- Task to carry out
Your answer should be a faithful copy of the entire listing.
+-------+
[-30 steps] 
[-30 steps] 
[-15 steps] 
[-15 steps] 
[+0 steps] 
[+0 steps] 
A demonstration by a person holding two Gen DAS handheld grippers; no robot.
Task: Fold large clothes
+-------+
- Answer to the problem
[-30 steps] 
[-30 steps] 
[-15 steps] 
[-15 steps] 
[+0 steps] 
[+0 steps] 
A demonstration by a person holding two Gen DAS handheld grippers; no robot.
Task: Fold large clothes

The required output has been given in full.